The impact of incorporating early rapid influenza diagnosis on hospital occupancy and hospital acquired influenza.
Infect Control Hosp Epidemiol. 2019 Jun 13;:1-7
Authors: Nesher L, Tsaban G, Dreiher J, Rolston KVI, Ifergane G, Shemer Y, Borer A, Riesenberg K
Abstract
OBJECTIVE: To assess the impact of incorporating early rapid influenza diagnosis on antimicrobial usage, nosocomial influenza transmission, length of stay, and occupancy rates among hospitalized patients.
SETTING: A 1,100 bed tertiary-care hospital in southern Israel.
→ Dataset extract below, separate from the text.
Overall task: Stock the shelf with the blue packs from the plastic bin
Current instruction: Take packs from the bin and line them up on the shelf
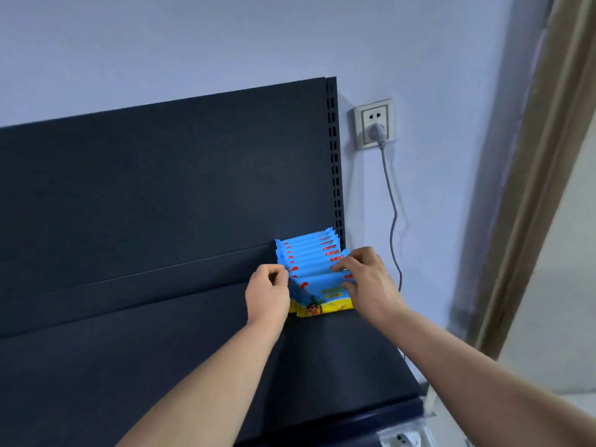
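A row of several blue packs (309, 253) stands upright at the back right corner of the dark shelf (161, 366), leaning against the back panel. The front pack (322, 295) has a yellow lower edge with a cartoon print. My left hand (267, 293) pinches the left end of the front packs with curled fingers. At the packs' right end, my right hand (367, 282) has its fingers curled over the tops and its thumb against the front pack. The plastic bin is out of view.
The shelf's dark back panel (161, 188) ends at a slotted upright (333, 156). A wall socket (374, 124) with a grey plug and cable (392, 221) lies just right of it. A door frame (532, 188) runs down the right side.
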Demonstrator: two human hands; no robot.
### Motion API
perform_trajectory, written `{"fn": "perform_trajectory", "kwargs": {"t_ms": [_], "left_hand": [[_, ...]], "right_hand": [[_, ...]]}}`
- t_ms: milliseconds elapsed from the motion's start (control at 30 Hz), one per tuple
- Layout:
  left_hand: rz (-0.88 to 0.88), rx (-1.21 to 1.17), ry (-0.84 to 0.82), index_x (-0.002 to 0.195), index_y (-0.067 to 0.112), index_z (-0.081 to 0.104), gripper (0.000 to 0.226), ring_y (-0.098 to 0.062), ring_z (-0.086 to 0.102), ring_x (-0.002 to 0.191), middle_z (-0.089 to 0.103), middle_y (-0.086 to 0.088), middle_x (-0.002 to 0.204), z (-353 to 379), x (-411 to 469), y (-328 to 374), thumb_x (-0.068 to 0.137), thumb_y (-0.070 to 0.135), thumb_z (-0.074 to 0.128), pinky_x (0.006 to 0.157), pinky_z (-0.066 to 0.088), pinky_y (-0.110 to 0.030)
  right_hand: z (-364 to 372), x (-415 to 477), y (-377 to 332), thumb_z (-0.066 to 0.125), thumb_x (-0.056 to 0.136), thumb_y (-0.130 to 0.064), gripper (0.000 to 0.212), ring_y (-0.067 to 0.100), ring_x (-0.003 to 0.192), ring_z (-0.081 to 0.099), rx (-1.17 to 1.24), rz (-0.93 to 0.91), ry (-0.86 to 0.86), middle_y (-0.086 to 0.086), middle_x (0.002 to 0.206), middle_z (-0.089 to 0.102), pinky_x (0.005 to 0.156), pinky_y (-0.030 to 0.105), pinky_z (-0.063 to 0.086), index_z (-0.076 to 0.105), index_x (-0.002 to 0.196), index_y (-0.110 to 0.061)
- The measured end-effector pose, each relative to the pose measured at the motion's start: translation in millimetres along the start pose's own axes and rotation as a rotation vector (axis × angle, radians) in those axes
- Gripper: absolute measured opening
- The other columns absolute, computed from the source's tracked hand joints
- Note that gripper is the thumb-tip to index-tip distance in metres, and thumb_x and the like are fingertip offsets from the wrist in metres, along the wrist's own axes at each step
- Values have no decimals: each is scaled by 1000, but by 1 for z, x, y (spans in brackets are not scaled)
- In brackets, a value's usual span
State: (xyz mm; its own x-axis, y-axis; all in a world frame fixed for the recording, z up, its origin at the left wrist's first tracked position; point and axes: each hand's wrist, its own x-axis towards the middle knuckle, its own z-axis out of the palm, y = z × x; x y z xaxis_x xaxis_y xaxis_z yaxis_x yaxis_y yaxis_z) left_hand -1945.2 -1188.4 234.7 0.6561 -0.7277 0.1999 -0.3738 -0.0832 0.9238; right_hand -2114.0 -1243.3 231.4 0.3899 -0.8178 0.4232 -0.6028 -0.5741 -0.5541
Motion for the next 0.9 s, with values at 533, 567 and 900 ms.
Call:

METHODS: We implemented early rapid detection of influenza with immediate communication of results. Using Orion methods, we compared the 2017-2018 influenza season to the prior season in our hospital and to the 2017-2018 occupancy rates at other Israeli hospitals.
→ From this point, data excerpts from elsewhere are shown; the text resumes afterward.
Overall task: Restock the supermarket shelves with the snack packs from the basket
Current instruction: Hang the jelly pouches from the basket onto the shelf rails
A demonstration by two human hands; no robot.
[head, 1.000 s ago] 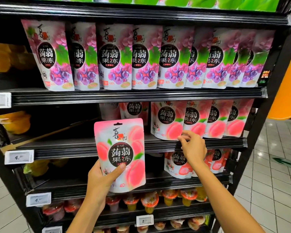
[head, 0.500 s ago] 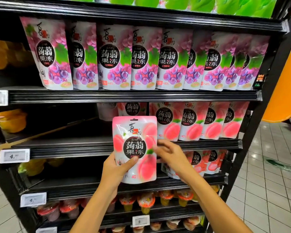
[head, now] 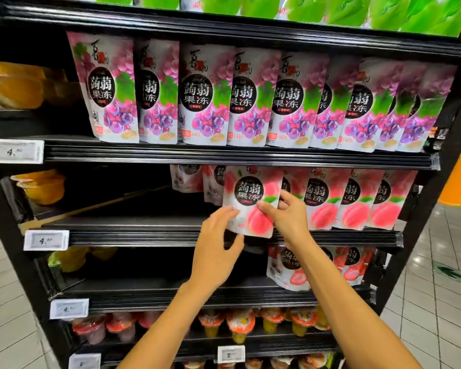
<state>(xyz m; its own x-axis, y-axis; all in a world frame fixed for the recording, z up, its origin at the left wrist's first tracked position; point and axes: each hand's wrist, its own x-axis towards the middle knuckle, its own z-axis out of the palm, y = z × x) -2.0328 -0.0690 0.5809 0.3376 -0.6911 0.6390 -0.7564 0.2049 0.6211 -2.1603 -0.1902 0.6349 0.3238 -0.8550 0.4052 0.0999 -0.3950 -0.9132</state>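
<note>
The peach pack (head: 250, 193) is almost set on the middle shelf (head: 133, 233), left of the peach row (head: 354, 203). Its edge is pinched by the right hand (head: 288, 219) and touched by the spread fingers of the left hand (head: 216, 243). Much shelf is left unfilled.

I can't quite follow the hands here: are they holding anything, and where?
The right hand pinches the peach pack by its right edge, thumb on the front. The left hand only touches its lower left corner with loose fingers.
</note>
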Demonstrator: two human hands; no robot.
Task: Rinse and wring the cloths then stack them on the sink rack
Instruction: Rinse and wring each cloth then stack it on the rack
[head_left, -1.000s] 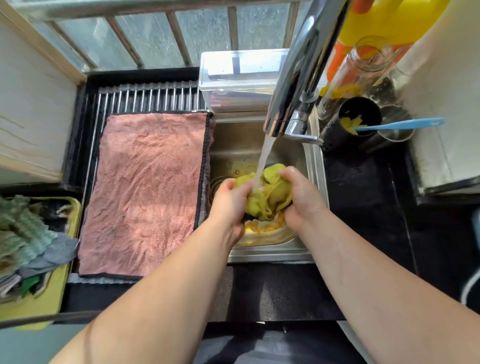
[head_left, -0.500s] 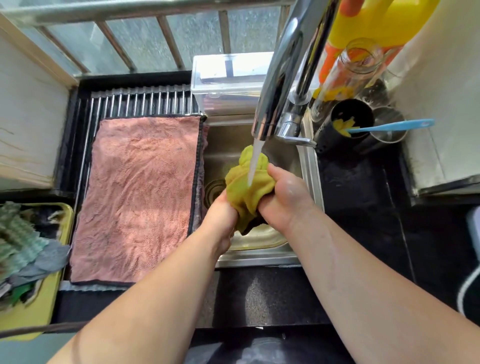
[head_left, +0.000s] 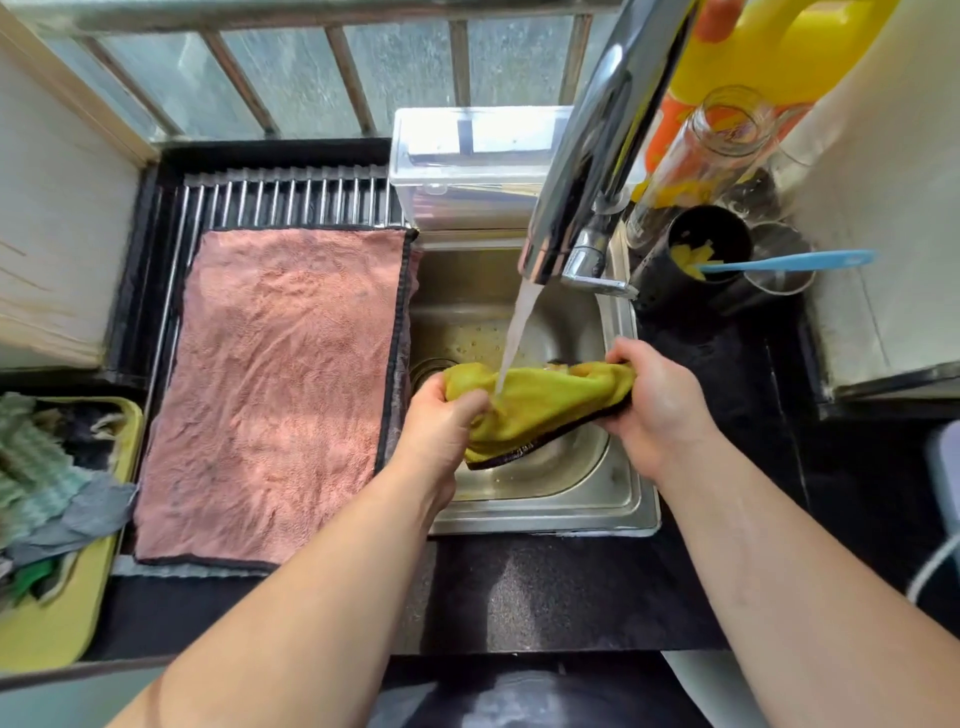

RESULTS: During the intervention season, 5,006 patients were admitted; 1,824 were tested for influenza, of whom 437 (23.9%) were positive. In the previous season, 4,825 patients were admitted; 1,225 were tested and 288 (23.5%) were positive. Time from admission to test report decreased from 35.5 to 18.4 hours (P < .001). Early discharge rates significantly increased, from 21.5% to 41.6% at 36 hours, from 37.2% to 54.5% at 48 hours, and from 66% to 73.2% at 72 hours. No increase in repeat ER visits, readmission, or mortality rates was observed. Hospital occupancy decreased by 10% compared to the previous year and was 26% lower than the national rate. Hospital-acquired influenza cases were reduced from 37 (11.4%) to 12 (2.7%) (P < .001). Antibiotic usage was reduced both before and after notification of test results by 16% and 12%, respectively.
CONCLUSIONS: Implementing this intervention led to earlier discharge of patients, lower occupancy in medical wards, reduced antibiotic administration, and fewer hospital-acquired influenza events. This strategy is useful for optimizing hospital resources, and its implementation should be considered for upcoming influenza seasons.